Ao realizar este procedimento, é importante ter em mente que a imagem é do líquido interfacial. Isso significa usar condições suaves de imageamento. A contaminação da ponta, da amostra ou do líquido geralmente é a principal causa de falha na obtenção de alta resolução.
Se houver qualquer dúvida, geralmente é uma boa ideia limpar todas as superfícies em contato com o líquido e reutilizar as soluções de imagem. O ruído externo também é prejudicial à alta resolução.

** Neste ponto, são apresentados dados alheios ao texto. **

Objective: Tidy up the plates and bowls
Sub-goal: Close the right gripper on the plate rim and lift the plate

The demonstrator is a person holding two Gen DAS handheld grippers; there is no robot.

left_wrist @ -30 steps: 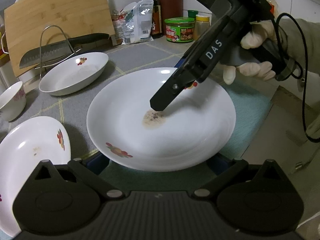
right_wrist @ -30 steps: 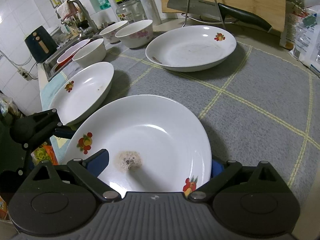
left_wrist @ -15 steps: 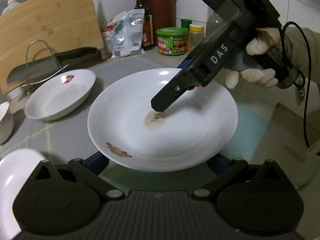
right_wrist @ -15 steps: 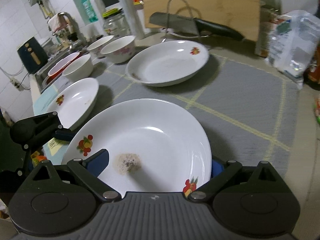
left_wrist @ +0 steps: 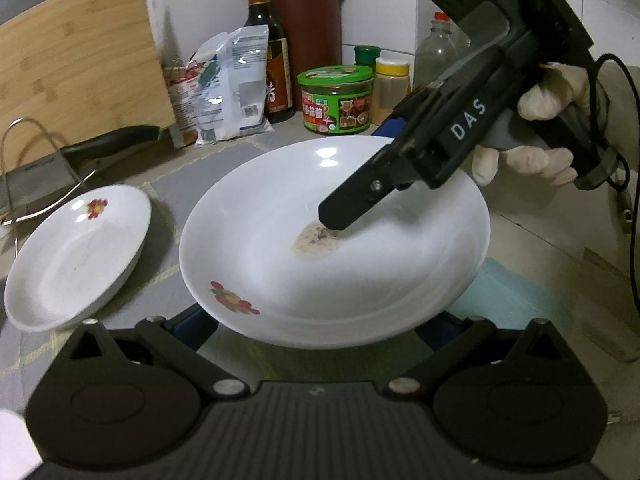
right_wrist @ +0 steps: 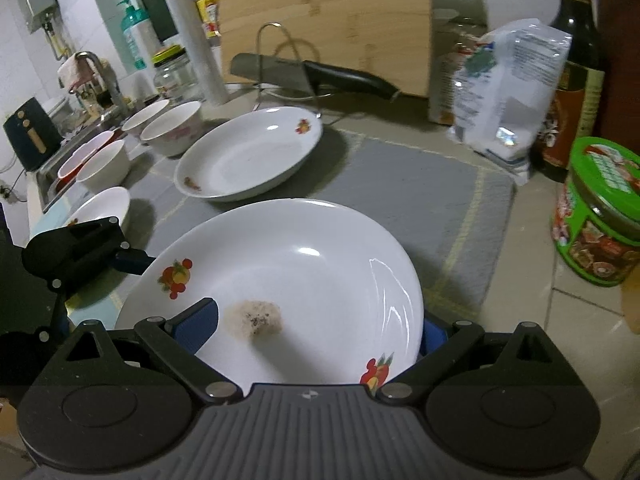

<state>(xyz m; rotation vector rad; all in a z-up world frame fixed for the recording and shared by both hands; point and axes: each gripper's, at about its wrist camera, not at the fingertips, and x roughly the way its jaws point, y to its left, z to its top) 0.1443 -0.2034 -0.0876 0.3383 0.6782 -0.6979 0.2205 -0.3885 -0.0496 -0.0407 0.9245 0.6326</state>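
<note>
We find the white plate [left_wrist: 360, 280] held off the surface [right_wrist: 400, 184] between both tools. The right gripper [right_wrist: 316, 320] has its jaws clamped on the plate's rim, one finger inside near a brown food stain [right_wrist: 254, 318]. The left gripper [left_wrist: 320, 322] sits under the opposite rim; whether its jaws grip, we cannot tell. Legible writing: "DAS" on the right tool's body. A second plate [right_wrist: 248, 154] rests on the grey mat.

Black right tool [left_wrist: 340, 216] — white "DAS" lettering; blue pads; pale glove [left_wrist: 556, 92].
</note>
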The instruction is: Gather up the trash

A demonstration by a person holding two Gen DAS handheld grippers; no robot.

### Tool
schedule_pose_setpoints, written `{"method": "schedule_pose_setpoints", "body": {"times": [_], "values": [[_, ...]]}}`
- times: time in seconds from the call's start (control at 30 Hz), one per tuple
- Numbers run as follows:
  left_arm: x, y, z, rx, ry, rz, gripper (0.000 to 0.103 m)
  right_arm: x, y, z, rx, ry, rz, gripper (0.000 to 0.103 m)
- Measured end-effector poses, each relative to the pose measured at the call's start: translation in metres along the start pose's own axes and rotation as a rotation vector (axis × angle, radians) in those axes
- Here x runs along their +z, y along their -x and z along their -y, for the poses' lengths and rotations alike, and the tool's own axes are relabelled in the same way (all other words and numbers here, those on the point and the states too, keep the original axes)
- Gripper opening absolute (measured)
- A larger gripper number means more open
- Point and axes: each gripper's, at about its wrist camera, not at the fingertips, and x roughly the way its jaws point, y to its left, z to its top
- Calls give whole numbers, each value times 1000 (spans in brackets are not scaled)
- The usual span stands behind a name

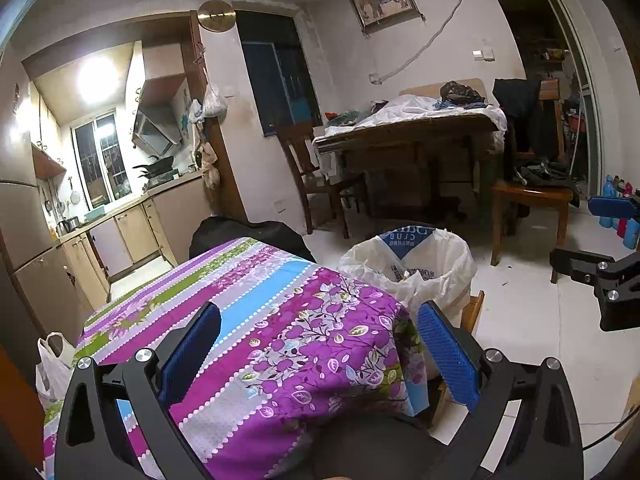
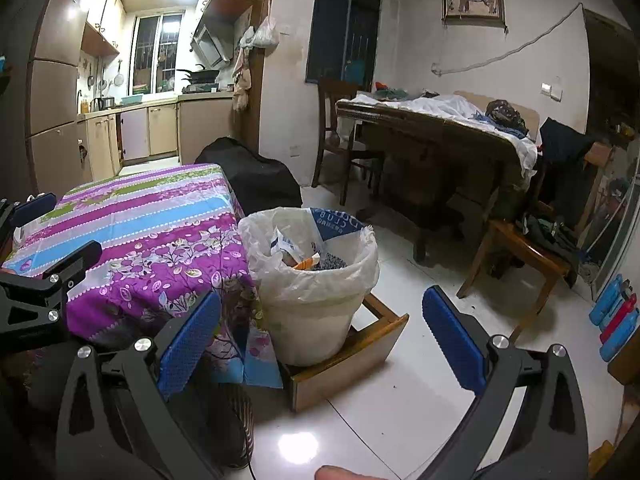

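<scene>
A: Jaw state?
B: Left gripper (image 1: 320, 360) spread wide, nothing between the pads. Right gripper (image 2: 322, 340) same, wide apart and empty.
A: Where's the trash?
B: In the lined bin (image 2: 316, 280), ahead of the right jaws and just above the gap between them. For the left, the bin (image 1: 412, 264) sits ahead, toward the right-hand finger.
A: Table?
B: Floral cloth (image 1: 256, 320) fills the left gap; no trash visible on it.
</scene>
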Motion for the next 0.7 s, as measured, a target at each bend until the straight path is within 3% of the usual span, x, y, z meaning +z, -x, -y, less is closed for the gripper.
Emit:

Um piso com baixa vibração, longe de um duto de ventilação, é preferível.
Após assistir a este vídeo, você deverá ter uma boa compreensão de como otimizar seus parâmetros de imagem para obter uma AFM de alta resolução. É claro que, como ocorre com qualquer técnica avançada, pode ser necessário realizar várias tentativas para descobrir a melhor forma de imagens uma amostra, sendo a paciência essencial.
Este artigo apresenta um método para obter imagens com resolução sub-nanométrica utilizando microscopia de força atômica (AFM) em modo de modulação de amplitude em líquido. A técnica é aplicável a diversos modelos comerciais de AFM e enfatiza a otimização dos parâmetros de imageamento para resultados de alta resolução.
A imagem com resolução sub-nanométrica em líquido utilizando AFM de modulação de amplitude permite a caracterização precisa de interfaces biomoleculares e materiais moles sob condições próximas às fisiológicas. Essa capacidade apoia a validação de alvos ao revelar detalhes estruturais de proteínas de membrana, agregados lipídicos e interações moleculares críticas para a desmistificação mecanicista no estágio inicial de descoberta. A compatibilidade do método com sistemas AFM comerciais aumenta a acessibilidade para laboratórios de P&D que buscam imagens confiáveis e livres de marcadores, sem necessidade de infraestrutura especializada.
O método integra-se aos fluxos de trabalho de descoberta inicial ao fornecer imagens de alta resolução, livres de marcadores, de alvos biomoleculares em meio líquido, apoiando a verificação de hipóteses e a elucidação de vias metabólicas antes da identificação de compostos líderes.